**Exercise directions:** Each line of the material should be output exactly as shown.

● ● ● ●

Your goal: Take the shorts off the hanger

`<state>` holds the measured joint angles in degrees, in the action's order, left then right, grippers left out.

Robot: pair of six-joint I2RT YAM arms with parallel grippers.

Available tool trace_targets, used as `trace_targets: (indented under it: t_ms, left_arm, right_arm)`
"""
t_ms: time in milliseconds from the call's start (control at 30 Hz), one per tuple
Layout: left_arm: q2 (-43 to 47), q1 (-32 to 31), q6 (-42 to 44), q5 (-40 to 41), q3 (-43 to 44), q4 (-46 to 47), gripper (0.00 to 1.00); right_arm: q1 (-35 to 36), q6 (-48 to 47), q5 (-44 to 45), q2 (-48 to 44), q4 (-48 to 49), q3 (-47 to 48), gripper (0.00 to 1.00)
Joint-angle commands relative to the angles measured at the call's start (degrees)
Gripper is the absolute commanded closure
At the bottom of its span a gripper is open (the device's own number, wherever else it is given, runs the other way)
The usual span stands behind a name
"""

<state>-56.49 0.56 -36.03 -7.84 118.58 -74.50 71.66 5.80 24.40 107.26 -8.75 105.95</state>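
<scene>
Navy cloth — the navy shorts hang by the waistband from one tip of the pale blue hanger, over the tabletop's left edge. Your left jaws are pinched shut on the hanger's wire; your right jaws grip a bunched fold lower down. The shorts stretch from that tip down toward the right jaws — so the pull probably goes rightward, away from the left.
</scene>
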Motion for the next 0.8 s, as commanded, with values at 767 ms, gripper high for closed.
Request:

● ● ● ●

**Output:**
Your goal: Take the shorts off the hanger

`<state>` holds the measured joint angles in degrees, in the action's order, left then right, grippers left out.

Robot: pair of six-joint I2RT YAM arms with parallel grippers.

Available tool trace_targets, used as `trace_targets: (indented under it: t_ms, left_arm, right_arm)`
"""
t_ms: time in milliseconds from the call's start (control at 30 Hz), one per tuple
Layout: left_arm: q2 (-43 to 47), q1 (-32 to 31), q6 (-42 to 44), q5 (-40 to 41), q3 (-43 to 44), q4 (-46 to 47), gripper (0.00 to 1.00); right_arm: q1 (-35 to 36), q6 (-48 to 47), q5 (-44 to 45), q2 (-48 to 44), q4 (-48 to 49), q3 (-47 to 48), gripper (0.00 to 1.00)
Joint-angle commands relative to the angles measured at the call's start (degrees)
Gripper is the absolute commanded closure
At the bottom of its span a gripper is open (the device's own number, wherever else it is given, runs the other way)
The usual span stands behind a name
"""

<state>-56.49 0.56 -36.03 -7.84 118.58 -74.50 71.66 5.80 24.40 107.26 -8.75 105.95</state>
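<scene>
Navy cloth — the navy shorts hang by the waistband from one tip of the pale blue hanger, over the tabletop's left edge. Your left jaws are pinched shut on the hanger's wire; your right jaws grip a bunched fold lower down. The shorts stretch from that tip down toward the right jaws — so the pull probably goes rightward, away from the left.
</scene>
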Motion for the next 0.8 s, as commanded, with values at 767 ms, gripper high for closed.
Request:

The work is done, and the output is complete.